La piadina romagnola.

Ma se siete ospiti dell’Hotel Doge, a Riccione, non avrebbe senso rimanere attaccati alla cucina di casa propria. Per lo stesso motivo per il quale quando si va all’estero non si dovrebbe pretendere di mangiare italiano ma cercare la cucina più popolare e semplice del luogo in cui ci si trova. Quindi, cosa preferire se sei in Romagna? Beh… c’è solo l’imbarazzo della scelta. E come non iniziare dalla regina del cibo romagnolo ormai conosciuta, copiata ed esportata in tutto il mondo ma che solo quando è preparata fresca con farina, sale, strutto e un pizzico di bicarbonato ti fa veramente salire in cielo? Avete capito bene: stiamo parlando della piadina romagnola: il pane povero di un tempo, oggi regina delle tavole romagnole e non solo.

Sulla piada (o piadina, come preferite) abbiamo scritto un articolo su questo blog. Qui ci limitiamo a osservare come più si vada verso il sud della Romagna (Rimini, Riccione, Cattolica) e più la piada tende ad assottigliarsi e a ingrandirsi. Più si sale verso Cesena, Forlì e Ravenna, più diventa spessa. Mentre se si risale verso l’interno, verso l’Appennino, oltre che più spessa si rimpicciolisce. Questo ha dato vita a due marchi Igp (Indicazione geografica protetta) che hanno pari dignità e valore: “piadina romagnola alla riminese Igp” e “piadina romagnola Igp”. Accompagnatele con erbe di campagna, il nostro formaggio tipico “Squacquerone”, salumi locali (prosciutto di Carpegna, ad esempio) o una fresca insalata e avrete risolto per la cena.

Coniglio in porchetta.

Ma potete utilizzarla anche come antipasto prima di un vero pranzo romagnolo. Quali sarebbero i primi da gustare? Che ne dite di un bel piatto di strozzapreti romagnoli o di cappelletti? Gli strozzapreti romagnoli (di paste fatte a mano che si chiamano strozzapreti ce ne sono anche in altre regioni) sono composti di sola acqua, farina e sale. Altro piatto povero della tradizione locale. Perché si chiamano strozzapreti non si sa bene. Esistono varie storie e leggende al riguardo e più o meno tutte hanno a che fare con l’eccessiva ingordigia dei prelati ai quali i contadini poveri auguravano di… strozzarsi mentre mangiavano.

I cappelletti della nostra zona prevedono un ripieno di formaggi freschi locali. Assolutamente vietata la carne.
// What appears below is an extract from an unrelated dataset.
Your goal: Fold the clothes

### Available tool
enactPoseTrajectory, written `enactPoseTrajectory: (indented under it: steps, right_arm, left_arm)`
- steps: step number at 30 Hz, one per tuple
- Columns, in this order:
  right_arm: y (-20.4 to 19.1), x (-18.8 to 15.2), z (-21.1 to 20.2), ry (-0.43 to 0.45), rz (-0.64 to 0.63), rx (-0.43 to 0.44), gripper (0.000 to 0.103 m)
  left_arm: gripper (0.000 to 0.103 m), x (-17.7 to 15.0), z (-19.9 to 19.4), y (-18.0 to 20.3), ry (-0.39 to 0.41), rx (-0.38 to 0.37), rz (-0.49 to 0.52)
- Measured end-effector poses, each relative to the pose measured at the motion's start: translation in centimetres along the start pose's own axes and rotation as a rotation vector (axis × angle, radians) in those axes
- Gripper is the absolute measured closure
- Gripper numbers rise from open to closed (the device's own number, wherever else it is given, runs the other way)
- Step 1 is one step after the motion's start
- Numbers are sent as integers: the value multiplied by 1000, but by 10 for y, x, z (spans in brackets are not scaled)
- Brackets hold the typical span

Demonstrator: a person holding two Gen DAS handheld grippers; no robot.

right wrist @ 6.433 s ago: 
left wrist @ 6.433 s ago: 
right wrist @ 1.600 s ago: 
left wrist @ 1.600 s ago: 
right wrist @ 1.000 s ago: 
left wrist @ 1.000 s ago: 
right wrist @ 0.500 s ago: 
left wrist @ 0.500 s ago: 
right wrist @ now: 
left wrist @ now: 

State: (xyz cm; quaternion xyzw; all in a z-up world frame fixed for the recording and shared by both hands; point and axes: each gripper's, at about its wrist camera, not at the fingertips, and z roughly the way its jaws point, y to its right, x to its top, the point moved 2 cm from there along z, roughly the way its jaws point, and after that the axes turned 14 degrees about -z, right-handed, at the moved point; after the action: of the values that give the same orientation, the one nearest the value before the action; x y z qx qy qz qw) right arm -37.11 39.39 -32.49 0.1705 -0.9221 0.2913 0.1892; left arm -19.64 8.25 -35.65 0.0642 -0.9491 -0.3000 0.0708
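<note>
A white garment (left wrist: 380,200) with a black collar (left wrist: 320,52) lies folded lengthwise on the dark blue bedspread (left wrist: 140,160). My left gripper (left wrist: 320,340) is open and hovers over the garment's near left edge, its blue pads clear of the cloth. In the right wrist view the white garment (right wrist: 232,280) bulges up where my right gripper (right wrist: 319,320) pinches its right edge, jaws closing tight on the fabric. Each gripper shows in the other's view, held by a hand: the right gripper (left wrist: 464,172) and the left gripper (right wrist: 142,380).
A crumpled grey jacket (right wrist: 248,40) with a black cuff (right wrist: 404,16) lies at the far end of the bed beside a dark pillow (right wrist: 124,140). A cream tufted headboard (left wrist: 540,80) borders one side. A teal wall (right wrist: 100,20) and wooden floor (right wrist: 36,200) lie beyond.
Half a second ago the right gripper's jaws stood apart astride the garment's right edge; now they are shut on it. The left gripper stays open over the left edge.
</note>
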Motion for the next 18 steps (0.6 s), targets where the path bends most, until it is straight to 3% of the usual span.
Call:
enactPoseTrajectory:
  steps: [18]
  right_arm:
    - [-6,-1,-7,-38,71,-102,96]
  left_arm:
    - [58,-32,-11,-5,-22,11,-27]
Questa è una delle differenze fra un cappelletto della Romagna del sud e un tortellino bolognese, ad esempio. Ma va detto che nella zona di Imola, Romagna del nord, la carne ce la mettono. Potete leggere qualche approfondimento in questo articolo.

Tra i secondi piatti di terra, il più romagnolo di tutti credo sia il coniglio in porchetta (che ha una grande tradizione

Un brodetto.

anche nelle Marche). Una portata di carne che si può gustare fredda e dunque è particolarmente accattivante d’estate con i suoi bei profumi di aglio e finocchio selvatico fresco che sono tra i suoi ingredienti.

E per finire con un piatto di mare, direi che un bel brodetto romagnolo di pesce (che tra Ravenna e Cattolica ha diverse interpretazioni) ci sta tutto. Anche in questo caso, pur nelle minuscole differenze del pescato che viene utilizzato, la costante è una sola: la materia prima deve essere freschissima. Un buon brodetto di pesce deve avere come protagonisti i pesci dell’Adriatico romagnolo appena tirati su con la rete, non si sgarra. In definitiva, sei in vacanza in Romagna? Vuoi farti del bene? Mangia romagnolo.